Facebookの分かりにくい機能にPokeがある。Pokeというのは突っつくことだが、これはワン切りのようなもので、相手に自分がアクションをとったことだけが分かる。それを見てどうするかは受け手次第だが、頻繁にやると単なる変質者にしか見えないので注意。

フレンド

Facebookを始めると色んな人からフレンド登録申請がやってくるようになる。特に知らない人から来ると最初はビックリするが無視して構わない。間違って押したとか、向こうも使い方が分かってないとか、(女性なら)単なるナンパであることが多い。

ではフレンド登録は慎重にかというとそういうわけではない。会ったことがある人は登録というのが普通で、アメリカ人なら500とか1000とかフレンドがいることが多い。もちろん全員を同じように扱う必要はなく、上述のプライバシー設定を活用するとよい。

ありがちな例としては十年前の同級生が突然フレンドになって、今の友達に知られたくないことを壁に書き始めるとか、昔の卒業アルバムの写真にタグしはじめるなどという災害がある。

名刺・ローロデックスとしての利用

以上のようにFacebookは基本的に自意識過剰な大学生のためのSNSなわけだが、そんな時期を過ぎた人にとっても利用価値がある。

一つは名刺としての利用だ。Facebookは本名と自分の写真で登録する(注:それ以外のプロフィールは著しく胡散臭いのでやめたほうがいい)ので名刺の代わりになる。イベントなどで会ったときに名前だけ教えておけば、検索して簡単に(Facebook)フレンドになれる。

そこから他の情報を交換することもできるし、後で連絡する時にも便利だ。ステータス更新をしていれば相手に忘れられないという効果もある(あまり更新頻度が高いと邪魔で隠されること必至なので避けた方がいい;コロラリーとしてTwitterの更新をFacebookのステータスと同期するのもお勧めしない)。

逆に自分のフレンドリストは高機能なローロデックスとして利用できる(写真はCC)。時々自分の知り合いの近況を眺めつつ連絡をとってみる。年賀状を書くようなものだ。

Twitterとの違い

ではFacebookとTwitterの違いは何か。一番の差は利用目的だ。Facebookは例え薄い関係であっても現実に知っている人を登録、管理するものだ。面識のない人を登録することは基本的にない。デフォルトのプライバシー設定は段々緩くなってきているが、あくまで友達の友達まで公開といったレベルが基本だ。これについては以前「Twitterでは「つぶやく」な」というポストで述べた。

ではTwitterがFacebookのステータス更新やMixiの日記と違うのは何か。それはTwitterの仕組みの根底にある一方向性だ。従来のSNSでは友達になるためには相手の承認が必要だ。昔の友達を発見したり、最近会った人を見つけたりするのには役立つが、あくまで既存の人間関係を補完するものに過ぎない。見ず知らずの人間が友達リストにたくさんいる人は少ないだろう。それはまさに「友達」リストなのだ。

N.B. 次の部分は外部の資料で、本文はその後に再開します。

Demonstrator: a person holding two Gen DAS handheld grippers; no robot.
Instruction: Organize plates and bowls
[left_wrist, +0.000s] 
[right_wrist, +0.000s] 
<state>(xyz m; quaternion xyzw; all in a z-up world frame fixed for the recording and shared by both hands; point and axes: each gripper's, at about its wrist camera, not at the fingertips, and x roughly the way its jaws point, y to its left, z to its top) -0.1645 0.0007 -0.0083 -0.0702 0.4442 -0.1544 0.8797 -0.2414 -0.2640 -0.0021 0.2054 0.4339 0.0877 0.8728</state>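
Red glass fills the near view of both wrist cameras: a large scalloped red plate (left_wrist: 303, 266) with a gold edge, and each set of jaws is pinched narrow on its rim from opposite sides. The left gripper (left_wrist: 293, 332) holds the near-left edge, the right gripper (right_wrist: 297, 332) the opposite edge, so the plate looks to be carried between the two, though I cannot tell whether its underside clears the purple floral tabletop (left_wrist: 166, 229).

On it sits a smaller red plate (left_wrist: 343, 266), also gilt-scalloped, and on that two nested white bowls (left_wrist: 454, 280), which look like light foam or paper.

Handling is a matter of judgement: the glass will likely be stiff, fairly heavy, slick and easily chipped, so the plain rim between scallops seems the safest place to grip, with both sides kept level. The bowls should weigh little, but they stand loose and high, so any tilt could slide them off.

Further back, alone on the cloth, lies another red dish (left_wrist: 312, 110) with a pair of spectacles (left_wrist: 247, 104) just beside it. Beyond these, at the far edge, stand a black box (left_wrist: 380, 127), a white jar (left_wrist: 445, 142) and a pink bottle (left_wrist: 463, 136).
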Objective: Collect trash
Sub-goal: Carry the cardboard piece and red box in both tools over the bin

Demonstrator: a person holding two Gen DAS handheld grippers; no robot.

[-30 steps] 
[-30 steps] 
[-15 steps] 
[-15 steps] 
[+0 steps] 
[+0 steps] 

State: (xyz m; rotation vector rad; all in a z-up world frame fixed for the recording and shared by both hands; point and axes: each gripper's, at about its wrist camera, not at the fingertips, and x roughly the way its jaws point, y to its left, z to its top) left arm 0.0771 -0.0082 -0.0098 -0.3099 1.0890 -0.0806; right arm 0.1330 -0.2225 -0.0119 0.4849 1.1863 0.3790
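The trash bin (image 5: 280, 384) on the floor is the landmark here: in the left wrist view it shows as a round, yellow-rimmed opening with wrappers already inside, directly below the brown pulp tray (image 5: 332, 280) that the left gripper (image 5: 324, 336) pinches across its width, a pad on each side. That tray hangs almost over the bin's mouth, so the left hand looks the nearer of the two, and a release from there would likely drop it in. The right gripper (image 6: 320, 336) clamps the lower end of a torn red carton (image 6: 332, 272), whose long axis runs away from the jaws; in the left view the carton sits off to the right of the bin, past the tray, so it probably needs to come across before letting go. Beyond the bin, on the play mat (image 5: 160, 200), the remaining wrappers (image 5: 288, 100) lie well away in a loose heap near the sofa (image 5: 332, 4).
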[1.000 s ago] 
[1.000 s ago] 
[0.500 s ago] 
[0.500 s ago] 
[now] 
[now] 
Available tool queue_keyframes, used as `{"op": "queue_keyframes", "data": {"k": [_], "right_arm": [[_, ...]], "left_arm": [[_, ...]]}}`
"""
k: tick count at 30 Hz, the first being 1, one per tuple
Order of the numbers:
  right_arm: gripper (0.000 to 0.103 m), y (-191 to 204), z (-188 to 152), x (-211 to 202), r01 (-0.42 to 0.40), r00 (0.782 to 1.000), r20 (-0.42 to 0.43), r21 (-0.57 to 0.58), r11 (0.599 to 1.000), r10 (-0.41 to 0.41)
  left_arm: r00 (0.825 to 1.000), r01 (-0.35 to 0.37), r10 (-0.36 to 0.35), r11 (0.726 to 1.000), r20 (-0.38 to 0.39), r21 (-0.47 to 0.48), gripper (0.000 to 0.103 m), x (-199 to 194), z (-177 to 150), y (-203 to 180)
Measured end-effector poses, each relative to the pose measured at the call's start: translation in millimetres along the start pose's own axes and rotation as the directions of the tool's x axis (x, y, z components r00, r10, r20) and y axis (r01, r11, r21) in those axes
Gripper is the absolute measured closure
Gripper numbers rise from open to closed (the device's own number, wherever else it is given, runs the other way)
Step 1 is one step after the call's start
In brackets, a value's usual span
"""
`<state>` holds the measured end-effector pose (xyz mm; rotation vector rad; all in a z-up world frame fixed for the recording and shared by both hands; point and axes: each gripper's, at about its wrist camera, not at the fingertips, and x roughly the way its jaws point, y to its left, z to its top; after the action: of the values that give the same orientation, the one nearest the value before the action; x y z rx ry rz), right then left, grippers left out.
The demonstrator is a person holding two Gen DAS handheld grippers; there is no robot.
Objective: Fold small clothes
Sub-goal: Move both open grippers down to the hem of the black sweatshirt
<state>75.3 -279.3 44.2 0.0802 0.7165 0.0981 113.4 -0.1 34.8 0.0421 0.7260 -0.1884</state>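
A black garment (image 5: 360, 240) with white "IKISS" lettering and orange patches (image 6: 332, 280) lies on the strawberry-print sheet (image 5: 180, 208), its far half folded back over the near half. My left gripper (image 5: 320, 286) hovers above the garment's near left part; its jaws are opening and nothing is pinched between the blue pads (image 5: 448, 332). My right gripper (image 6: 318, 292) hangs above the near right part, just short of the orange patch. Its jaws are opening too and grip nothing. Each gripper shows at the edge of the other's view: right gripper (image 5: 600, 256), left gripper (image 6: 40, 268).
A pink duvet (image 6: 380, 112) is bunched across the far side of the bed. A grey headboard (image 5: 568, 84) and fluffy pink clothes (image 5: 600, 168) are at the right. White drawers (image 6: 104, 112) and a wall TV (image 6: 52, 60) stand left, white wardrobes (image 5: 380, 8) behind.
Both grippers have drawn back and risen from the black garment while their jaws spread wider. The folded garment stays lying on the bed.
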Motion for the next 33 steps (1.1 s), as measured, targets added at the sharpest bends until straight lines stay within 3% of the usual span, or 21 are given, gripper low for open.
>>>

Twitterがデフォルトで誰にでも見え誰でもフォローできるのに対して、Facebookはあくまで仲良しグループでやりとりしたり、昔の知り合いを探したりするためのネットワークだ。現実の交友関係が基礎となっている。

もちろんTwitterで知りあった人と実際にあってみることもあるし、Facebookで友達の友達と知り合うこともあるのでその境界は曖昧だが、システムの違いはネットワークの形成に影響を与える

冒頭のFacebookが流行っているらしいのでアカウントを作ってみたが使い方が分からないというのはその典型だ。既存のネットワークを管理するのが基本なFacebookは自分の知り合いもFacebookにいなければ活用出来ない。TwitterなどでFacebookフレンドを募集してもいいが、フレンド同士は面識があるという想定のもとで作られたシステムなのでどうしても使用時に違和感が出てくる。これはまず面白そうな人を一方的にフォローしてみるTwitterとは対照的だ。現状では外国人の知り合いが多いのでなければ突然Facebookを活用してみるというのは難しいかもしれない。